# Work item
Each entry is to be given again precisely, and no picture may be carried over.

# Data to use

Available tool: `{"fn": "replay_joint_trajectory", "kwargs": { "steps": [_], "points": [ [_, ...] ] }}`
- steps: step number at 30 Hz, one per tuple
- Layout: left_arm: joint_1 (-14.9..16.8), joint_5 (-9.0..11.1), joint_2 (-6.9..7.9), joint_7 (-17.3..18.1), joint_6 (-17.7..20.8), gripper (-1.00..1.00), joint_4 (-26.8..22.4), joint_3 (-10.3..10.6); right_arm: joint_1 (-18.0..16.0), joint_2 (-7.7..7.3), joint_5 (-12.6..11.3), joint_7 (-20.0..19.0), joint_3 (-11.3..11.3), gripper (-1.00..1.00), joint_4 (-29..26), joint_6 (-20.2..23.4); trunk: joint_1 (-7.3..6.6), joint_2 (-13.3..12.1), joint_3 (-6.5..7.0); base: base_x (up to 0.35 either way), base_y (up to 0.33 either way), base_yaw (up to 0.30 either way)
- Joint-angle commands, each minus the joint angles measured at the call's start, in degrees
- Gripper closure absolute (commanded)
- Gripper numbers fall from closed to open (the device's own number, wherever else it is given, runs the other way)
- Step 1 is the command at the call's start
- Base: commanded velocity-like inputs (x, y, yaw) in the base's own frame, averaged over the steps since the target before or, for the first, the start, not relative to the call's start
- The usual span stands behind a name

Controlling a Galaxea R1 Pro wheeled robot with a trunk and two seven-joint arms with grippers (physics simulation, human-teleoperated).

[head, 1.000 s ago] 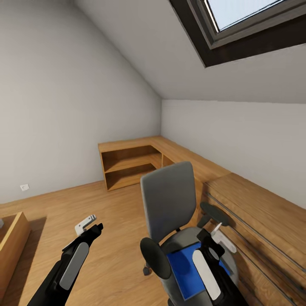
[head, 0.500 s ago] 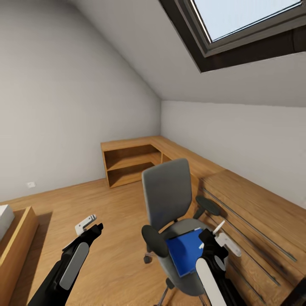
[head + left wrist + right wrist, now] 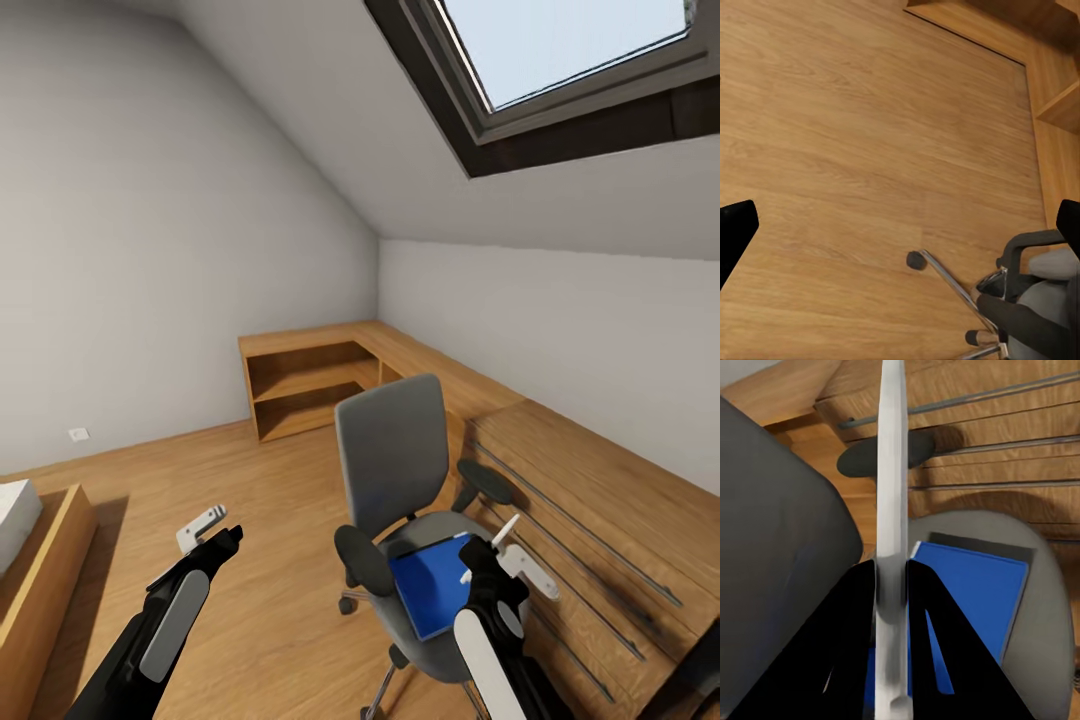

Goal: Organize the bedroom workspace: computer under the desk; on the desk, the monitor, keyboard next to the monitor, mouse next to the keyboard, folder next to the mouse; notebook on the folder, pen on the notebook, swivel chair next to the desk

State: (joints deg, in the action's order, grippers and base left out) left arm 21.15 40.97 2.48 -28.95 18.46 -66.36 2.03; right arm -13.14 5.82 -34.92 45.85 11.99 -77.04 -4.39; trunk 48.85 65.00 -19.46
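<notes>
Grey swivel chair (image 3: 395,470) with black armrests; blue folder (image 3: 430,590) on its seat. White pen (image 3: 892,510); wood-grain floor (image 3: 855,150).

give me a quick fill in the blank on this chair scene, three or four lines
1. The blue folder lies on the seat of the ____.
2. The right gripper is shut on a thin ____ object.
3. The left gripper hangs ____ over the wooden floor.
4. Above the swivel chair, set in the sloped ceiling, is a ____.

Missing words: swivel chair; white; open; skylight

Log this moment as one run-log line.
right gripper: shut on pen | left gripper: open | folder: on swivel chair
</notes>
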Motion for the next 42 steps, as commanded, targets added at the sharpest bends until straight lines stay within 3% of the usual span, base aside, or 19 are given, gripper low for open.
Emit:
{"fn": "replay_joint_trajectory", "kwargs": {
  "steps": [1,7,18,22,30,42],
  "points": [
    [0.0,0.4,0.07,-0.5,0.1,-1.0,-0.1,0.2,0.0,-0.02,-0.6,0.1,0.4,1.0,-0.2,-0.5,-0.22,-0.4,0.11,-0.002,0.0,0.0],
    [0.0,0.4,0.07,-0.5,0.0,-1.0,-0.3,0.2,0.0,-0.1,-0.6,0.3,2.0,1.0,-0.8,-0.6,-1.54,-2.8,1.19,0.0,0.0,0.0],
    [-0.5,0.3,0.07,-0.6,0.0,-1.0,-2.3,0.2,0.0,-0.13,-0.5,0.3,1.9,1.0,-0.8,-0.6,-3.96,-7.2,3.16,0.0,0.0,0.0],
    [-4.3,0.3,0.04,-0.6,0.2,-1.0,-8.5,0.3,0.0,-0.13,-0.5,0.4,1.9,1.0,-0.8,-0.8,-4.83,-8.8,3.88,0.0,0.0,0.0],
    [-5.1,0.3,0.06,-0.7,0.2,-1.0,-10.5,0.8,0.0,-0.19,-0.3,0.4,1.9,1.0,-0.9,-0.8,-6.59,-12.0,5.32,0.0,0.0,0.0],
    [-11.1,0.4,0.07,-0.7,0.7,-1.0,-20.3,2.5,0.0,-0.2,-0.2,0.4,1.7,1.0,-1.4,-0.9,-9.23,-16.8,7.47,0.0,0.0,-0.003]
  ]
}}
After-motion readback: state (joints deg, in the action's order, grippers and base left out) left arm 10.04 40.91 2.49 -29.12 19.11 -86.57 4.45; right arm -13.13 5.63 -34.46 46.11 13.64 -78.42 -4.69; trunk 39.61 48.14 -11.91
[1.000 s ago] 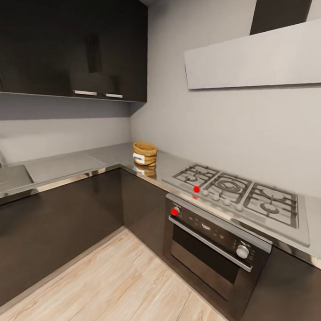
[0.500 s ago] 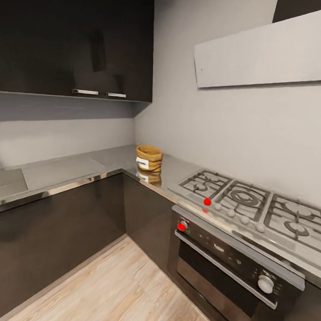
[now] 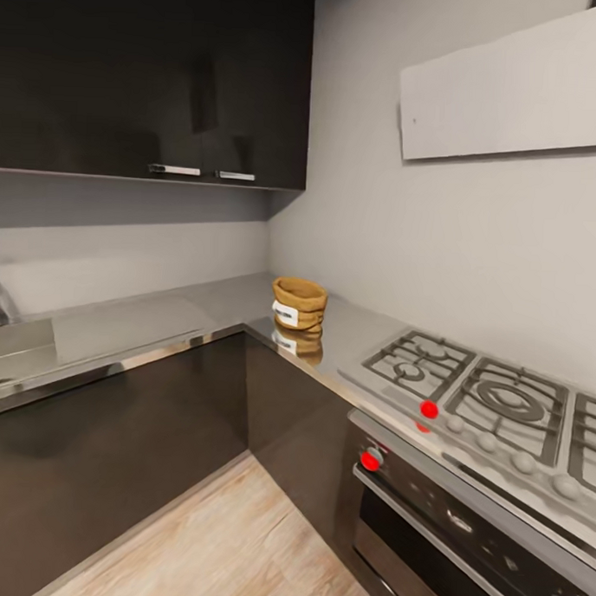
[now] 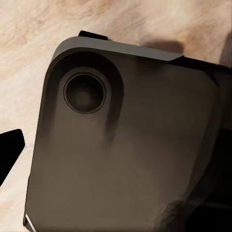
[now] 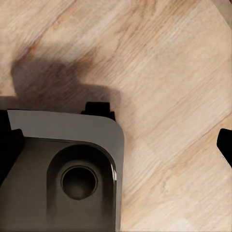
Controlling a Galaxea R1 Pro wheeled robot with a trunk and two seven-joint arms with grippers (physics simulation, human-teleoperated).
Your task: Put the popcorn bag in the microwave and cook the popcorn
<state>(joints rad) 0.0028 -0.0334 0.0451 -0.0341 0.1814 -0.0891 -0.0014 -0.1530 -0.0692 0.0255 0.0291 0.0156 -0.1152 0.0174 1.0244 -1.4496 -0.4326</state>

# Solution to the problem
Available tool: `{"fn": "replay_joint_trajectory", "kwargs": { "steps": [_], "points": [ [_, ...] ] }}`
- steps: step number at 30 Hz, one per tuple
- Layout: left_arm: joint_1 (-14.9..16.8), joint_5 (-9.0..11.1), joint_2 (-6.9..7.9), joint_7 (-17.3..18.1), joint_6 (-17.7..20.8), gripper (-1.00..1.00), joint_4 (-26.8..22.4), joint_3 (-10.3..10.6); right_arm: joint_1 (-18.0..16.0), joint_2 (-7.7..7.3), joint_5 (-12.6..11.3), joint_7 (-20.0..19.0), joint_3 (-11.3..11.3), gripper (-1.00..1.00), joint_4 (-29..26), joint_6 (-20.2..23.4); trunk: joint_1 (-7.3..6.6), joint_2 (-13.3..12.1), joint_3 (-6.5..7.0); base: base_x (up to 0.35 either way), base_y (up to 0.33 either way), base_yaw (up to 0.30 either way)
- Joint-angle commands, each minus the joint angles measured at the call's start, in degrees
- Gripper closure absolute (commanded)
- Gripper numbers fall from closed to open (the device's own number, wherever else it is given, runs the other way)
- Step 1 is the command at the call's start
- Base: commanded velocity-like inputs (x, y, yaw) in the base's own frame, averaged over the steps since the target before or, for the first, the start, not relative to the call's start
- The usual span stands behind a name

Controlling a Galaxea R1 Pro wheeled robot with a trunk and two seven-joint arms with grippers (physics simulation, human-teleoperated).

[head, 1.000 s ago] 
[head, 0.500 s ago] 
[head + left wrist + right wrist, now] 

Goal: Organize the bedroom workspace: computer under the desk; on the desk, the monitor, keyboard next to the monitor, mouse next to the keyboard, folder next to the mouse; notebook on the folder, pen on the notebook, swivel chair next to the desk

State: (joints deg, in the action's order, grippers and base left out) left arm 21.15 40.97 2.48 -28.95 18.46 -66.36 2.03; right arm -13.14 5.82 -34.92 45.85 11.99 -77.04 -4.39; trunk 48.85 65.00 -19.46
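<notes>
Grey swivel chair (image 3: 395,470) with black armrests; blue folder (image 3: 430,590) on its seat. White pen (image 3: 892,510); wood-grain floor (image 3: 855,150).

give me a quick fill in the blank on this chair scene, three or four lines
1. The blue folder lies on the seat of the ____.
2. The right gripper is shut on a thin ____ object.
3. The left gripper hangs ____ over the wooden floor.
4. Above the swivel chair, set in the sloped ceiling, is a ____.

Missing words: swivel chair; white; open; skylight

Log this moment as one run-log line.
right gripper: shut on pen | left gripper: open | folder: on swivel chair
</notes>
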Motion for the next 42 steps, as commanded, targets added at the sharpest bends until straight lines stay within 3% of the usual span, base aside, or 19 are given, gripper low for open.
Emit:
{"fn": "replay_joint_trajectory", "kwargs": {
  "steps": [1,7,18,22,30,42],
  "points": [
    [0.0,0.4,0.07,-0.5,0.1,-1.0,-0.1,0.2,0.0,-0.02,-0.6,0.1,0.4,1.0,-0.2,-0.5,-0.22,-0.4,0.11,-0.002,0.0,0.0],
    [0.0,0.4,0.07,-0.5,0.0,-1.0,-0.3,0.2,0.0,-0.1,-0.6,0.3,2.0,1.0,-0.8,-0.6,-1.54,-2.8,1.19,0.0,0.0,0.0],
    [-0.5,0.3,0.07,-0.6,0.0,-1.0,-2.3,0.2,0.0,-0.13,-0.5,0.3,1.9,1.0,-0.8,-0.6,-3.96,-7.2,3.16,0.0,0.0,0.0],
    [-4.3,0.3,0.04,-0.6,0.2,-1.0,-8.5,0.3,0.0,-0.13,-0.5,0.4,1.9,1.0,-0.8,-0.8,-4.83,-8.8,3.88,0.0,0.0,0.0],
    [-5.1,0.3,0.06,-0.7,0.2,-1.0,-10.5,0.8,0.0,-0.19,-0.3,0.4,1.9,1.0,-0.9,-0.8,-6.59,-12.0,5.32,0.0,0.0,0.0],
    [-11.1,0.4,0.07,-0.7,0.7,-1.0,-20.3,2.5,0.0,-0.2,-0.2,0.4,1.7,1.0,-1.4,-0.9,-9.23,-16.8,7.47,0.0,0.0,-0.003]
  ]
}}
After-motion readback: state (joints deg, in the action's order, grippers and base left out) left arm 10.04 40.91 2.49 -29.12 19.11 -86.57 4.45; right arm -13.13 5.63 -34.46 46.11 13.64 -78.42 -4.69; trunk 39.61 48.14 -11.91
[1.000 s ago] 
[0.500 s ago] 
[now] 
[now] 
[now] 
Controlling a Galaxea R1 Pro wheeled robot with a trunk and two seven-joint arms with grippers (physics simulation, human-teleoperated).
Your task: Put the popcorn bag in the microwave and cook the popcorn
<state>(joints rad) 0.0028 -0.0334 0.0451 -0.0341 0.1814 -0.0891 -0.0014 -0.1530 -0.0692 0.0255 0.0291 0.0156 -0.1152 0.0174 1.0244 -1.4496 -0.4326</state>

Nothing else is part of this output.